Kitchens of Extinction

Digital Darwinism by Tom Goodwin

I agree with a lot that’s in this book. But I left feeling uneasy by the extent to which I agree with it so I want to strike a contrarian note – where I hopefully succeed in offending everyone.

First of all, what do I agree with:

  • The author decries the “innovation theatre” that occurs in large organizations – where an innovation lab is founded, post-it notes are stuck to walls and bugger all changes.
  • He argues for a human-centered approach to design.
  • He calls for large organizations to both take more risks and to be more long term in their thinking and doing.
  • He looks back historically at previous technology transitions (e.g. electricity) to identify parallels with current digital trends.

That’s a gross oversimplification but if you want more then just read the damn thing. It’s affordable, well-written and it doesn’t overstay its welcome.

So what is the source of my unease?

I see a lot of claims that we are living through a period of unprecedented change or that the rate of change will only increase from today onwards. And those claims are true. It certainly feels like everything is speeding up – with new technologies being introduced ever more rapidly.

At the same time, some things feel like they are slowing down. Cultural critics like Simon Reynolds and the late Mark Fisher talk about the sense of stasis and retromania characterizing music, film, and TV. New business creation in the US actually decreased after the 2008 recession for longer than expected. Productivity has been stagnant since the turn of the millennium. All that new technology has not had the impact of electricity. Goodwin is not alone in looking to electricity (Mcafee and Brynjolfsson do something similar in Machine Platform Crowd).

Change is all around us but it’s happening at multiple speeds. And things go forward. And in reverse. And stand still. It bears more resemblance to rain storm than a Hyperloop. Going back to theories of evolution, species may change slowly over a period of time (gradualism) or in sudden spurts with lengthy periods of nothing much (punctuated equilibrium).

While is psychologically healthy to focus on what you can control, most corporations operate within broader structures that limit their effective course of action. The biggest limit is the stock market. The tech behemoths have circumvented this with ownership structures that mean they are effectively privately-controlled companies with access to a stock market valuation that makes it easier to acquire and hire. But for companies not structured in this way, profitability and predictability are prized. This situation is probably stable for now. But eventually the context (economic, social, regulatory, technology) will change this and it will no longer be stable. The calm passes and the storm comes. The apex predator dies and a new ecosystem emerges. We live in the Shareholder Value Period (just as Tyrannosaurus Rex and Velociraptors lived in the Cretaceous Period). This period began on August 12 1981 (but its roots go back far further). Nothing lasts forever.

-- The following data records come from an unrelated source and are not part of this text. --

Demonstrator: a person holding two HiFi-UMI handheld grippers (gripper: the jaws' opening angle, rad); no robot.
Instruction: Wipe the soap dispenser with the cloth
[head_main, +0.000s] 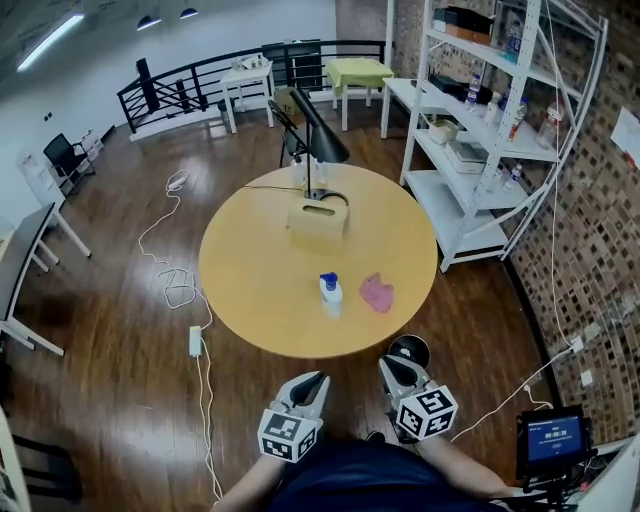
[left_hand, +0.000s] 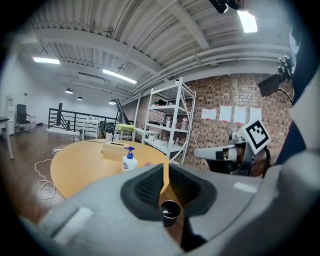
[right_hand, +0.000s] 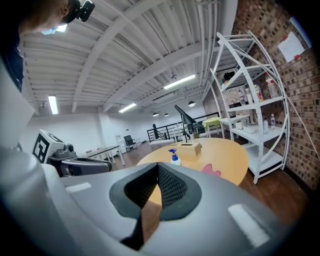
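Both grey hand-held grippers, left gripper (head_main: 312, 381) and right gripper (head_main: 392, 368), hang nearest, short of the round tan wooden table (head_main: 250, 290). Risk, as I judge it: the white soap dispenser bottle with blue pump (head_main: 330, 294) stands upright and unbraced on the near half of the table. The pink crumpled cloth (head_main: 376, 292) lies just beside it on its right, apart from it as far as I can tell. A reach for the cloth could clip the bottle and topple it, and a one-handed wipe could shove it over. Limp cloth may also get pinched by one corner and bunch up. Left jaws are closed together with nothing between them, right jaws likewise closed and empty. Neither touches anything.
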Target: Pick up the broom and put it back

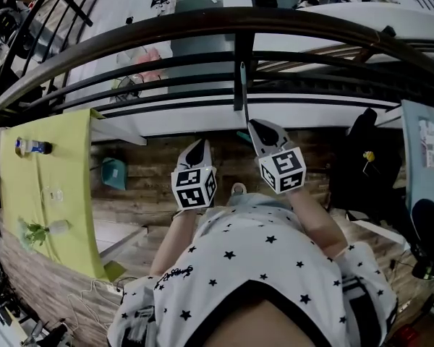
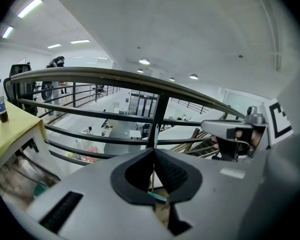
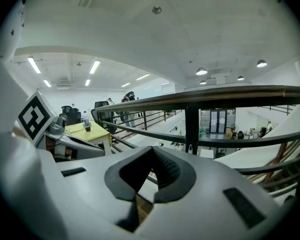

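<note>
Your left hand-held gripper (image 1: 200, 147) and right hand-held gripper (image 1: 259, 127) are both clenched with nothing between the jaws. They sit side by side at the centre of the head view. The broom (image 1: 242, 85) stands against the post of the railing (image 1: 202, 33), just above the right one's tip (its teal head shows beside it), untouched.
</note>
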The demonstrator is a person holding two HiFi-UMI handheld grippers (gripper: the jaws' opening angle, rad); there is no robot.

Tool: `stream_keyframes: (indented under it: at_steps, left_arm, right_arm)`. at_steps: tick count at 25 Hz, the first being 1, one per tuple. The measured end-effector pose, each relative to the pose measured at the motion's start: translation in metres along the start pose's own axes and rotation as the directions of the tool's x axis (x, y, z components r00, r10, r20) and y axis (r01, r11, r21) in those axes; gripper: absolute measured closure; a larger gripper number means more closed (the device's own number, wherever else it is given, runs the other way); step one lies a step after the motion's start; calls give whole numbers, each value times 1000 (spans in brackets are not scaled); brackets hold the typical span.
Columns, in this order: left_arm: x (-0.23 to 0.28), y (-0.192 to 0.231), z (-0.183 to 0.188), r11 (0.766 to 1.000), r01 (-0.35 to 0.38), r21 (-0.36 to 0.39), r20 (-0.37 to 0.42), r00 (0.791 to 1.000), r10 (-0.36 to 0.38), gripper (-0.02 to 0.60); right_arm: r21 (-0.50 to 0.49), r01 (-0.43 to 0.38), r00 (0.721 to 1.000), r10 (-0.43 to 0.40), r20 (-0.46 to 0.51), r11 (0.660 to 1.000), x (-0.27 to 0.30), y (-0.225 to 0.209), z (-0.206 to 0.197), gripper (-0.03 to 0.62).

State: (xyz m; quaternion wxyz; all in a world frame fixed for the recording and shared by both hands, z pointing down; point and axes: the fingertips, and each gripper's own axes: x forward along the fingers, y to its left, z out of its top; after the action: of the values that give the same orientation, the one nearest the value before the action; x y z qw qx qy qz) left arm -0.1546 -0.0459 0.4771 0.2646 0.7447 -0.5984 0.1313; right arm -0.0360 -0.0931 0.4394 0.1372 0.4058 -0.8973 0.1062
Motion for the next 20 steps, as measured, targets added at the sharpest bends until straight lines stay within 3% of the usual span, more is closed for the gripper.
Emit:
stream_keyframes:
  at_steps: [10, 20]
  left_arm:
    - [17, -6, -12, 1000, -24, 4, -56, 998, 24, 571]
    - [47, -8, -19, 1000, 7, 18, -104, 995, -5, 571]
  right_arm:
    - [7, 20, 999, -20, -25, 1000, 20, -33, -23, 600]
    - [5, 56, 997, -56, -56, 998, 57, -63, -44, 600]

There are three main beefs I have the book.

Goodwin deploys his metaphors too shallowly. The book is called Digital Darwinism but the term “natural selection” does not appear in it. “Evolution” appears a grand total of 7 times. He uses the metaphor of a skyscraper and refers to shearing layers briefly but then moves quickly on. We never stop and think through what it means to view an industry as a species under selective pressure. Or how time can move at different velocities and accelerations over the same site. The metaphors feel like platinum class airport lounges – a stopgap between connecting flights of fancy. The electricity chapter shows that he is capable of doing this. Such a book would be stranger and probably sell less but it would be more interesting and distinctive.

Chapter 7 implores us to “celebrate failure”. I don’t have a problem with that exhortation (although we should always be seeking new failures rather than familiar ones). But the book only features failure sporadically. If you increase the risks you take then you increase the number of failures that you experience. It feels like it could do with a big dose of Phil Rosenzweig – the grumpy management anti-guru. What does it look like when a firm tries to reinvent itself and it fails? And what can the rest of us learn from that?

The cliché is “write what you know”. If you spend your life at conferences and on planes, there is a risk that you turn into Thomas L Friedman. That’s fine if you are writing for those who live a similar lifestyle but it does not resonate with those who don’t.

Anyway. Things don’t change. Until they do. Stay alert.